Note from Iain: Dan Silver, ex of the Mirror, now with The Sun is a transfer deadline day signing for WHTID (for an undisclosed fee!). Please welcome him, as he will be writing occasional columns for us
Dear Sam,
I’m sorry, but I don’t think we should be together any more.
Am sure this won’t come as a surprise to you. You must have noticed how things are different when we’re out in public now. How every little disagreement we have becomes a major crisis, how neither of us can seemingly do right in the other’s eyes.
It wasn’t always this way, of course. In the beginning it was better, beautiful almost – although in hindsight, perhaps we were both a little desperate.
I was still scarred from my previous relationship with the older man everyone warned me about but whom I allowed to drag me down anyway. You’d been on your own for a while after being unexpectedly jilted by your previous partner, unsure perhaps whether you’d ever find another.
We were both in need of a change. A fresh start. A chance to rebuild our lives. Perhaps that’s why we chose to ignore those nagging voices at the back of our minds insisting we just weren’t suited.
Looking back now, I hardly even recognise myself from those days. I ashamedly acquiesced when you pointed out that I’d never been anything special in the past and said I needed to change my ways. You talked yourself up at every opportunity while also putting me down and I lapped up your every word.
You seemed to think I was out of your league, that I was lucky to have you. When my family stood up for myself you sneered and called them deluded. I swallowed it whole. What can I say?

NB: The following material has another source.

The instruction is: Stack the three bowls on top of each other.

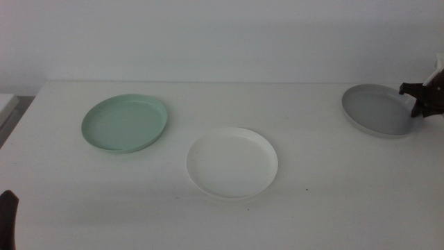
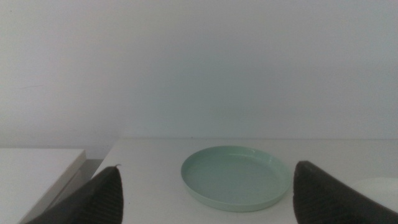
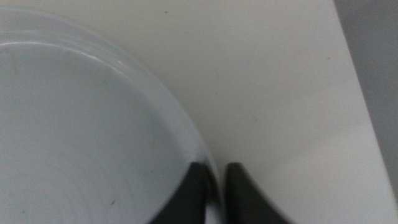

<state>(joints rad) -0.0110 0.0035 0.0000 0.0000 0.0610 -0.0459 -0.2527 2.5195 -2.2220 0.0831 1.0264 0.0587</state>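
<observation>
Grey plastic is pinched in my right pincer (image 1: 418,101): the two dark jaws straddle the rim of the grey bowl (image 1: 378,110) at its right edge, one inside the dish, one outside, clenched on that thin lip. That arm reaches in from the table's (image 1: 333,208) far right corner, and most of it is cut off by the picture's edge. In the wrist view the grey bowl (image 3: 81,137) fills most of the picture, so only part of its curve shows. My left pincer (image 2: 205,199) waits low at the near left, jaws spread wide and holding nothing, looking across at the mint green bowl (image 2: 235,177). In the middle view the mint green bowl (image 1: 125,123) sits left, the white bowl (image 1: 232,163) centre and nearer, all three well apart. Only a dark sliver of the left pincer (image 1: 8,212) shows there.
</observation>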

I was vulnerable.
There were good times, though. That I would never deny. You took me to Wembley, a memory I’ll treasure forever and will always be grateful to you for. There were also those delirious days out in North London too… but in all honesty they were too few and far between.
When I think back now I can only remember the bad times; misery in Manchester and Merseyside; nightmares in Norwich and Nottingham. God, Nottingham… I should have ended it there and then but, again, I fell for your excuses, believed your promises. Things would get better, you said. You’d change.
But you never did. And, I’ve finally realised, you never will.
Friends say I shouldn’t be hasty, that I should put up with you and your ways. They tell me how reliable you are, how things could be so much worse with someone else. They tell me I should stop complaining, that I don’t deserve anything better. In truth, I think some of them are more your friends than mine.
They’re also wrong. I’m not a silly dreamer or starry-eyed fantasist. I don’t believe I’ve got a God-given right to mix with megastars or travel to exotic European places. But I do crave excitement.
And before you – or they – start, what happened this weekend wasn’t the final straw. Yes you embarrassed me in public, but Lord knows it’s not the first time. In fact, it wasn’t even the first time this week. But we’re beyond individual incidents, now.
I look around at people less fortunate than myself enjoying their lives and I’m jealous. Maddeningly so. And, yes, I might not be better off without you, that’s a chance I’m now willing to take. I’d rather try to fly and fail than continue crawling along the ground.
I want to feel proud of myself. I want to feel alive again. I need to learn how to be me again.
Please know I don’t blame you. You’re a strong man who’s stuck in his ways and I was naive to think I could ever change them.
It’s not you, it’s me – and I’m sure there’s somebody out there who is perfect for you (maybe back in Bolton? You seemed to be happier there). But it is time for us now to go our separate ways.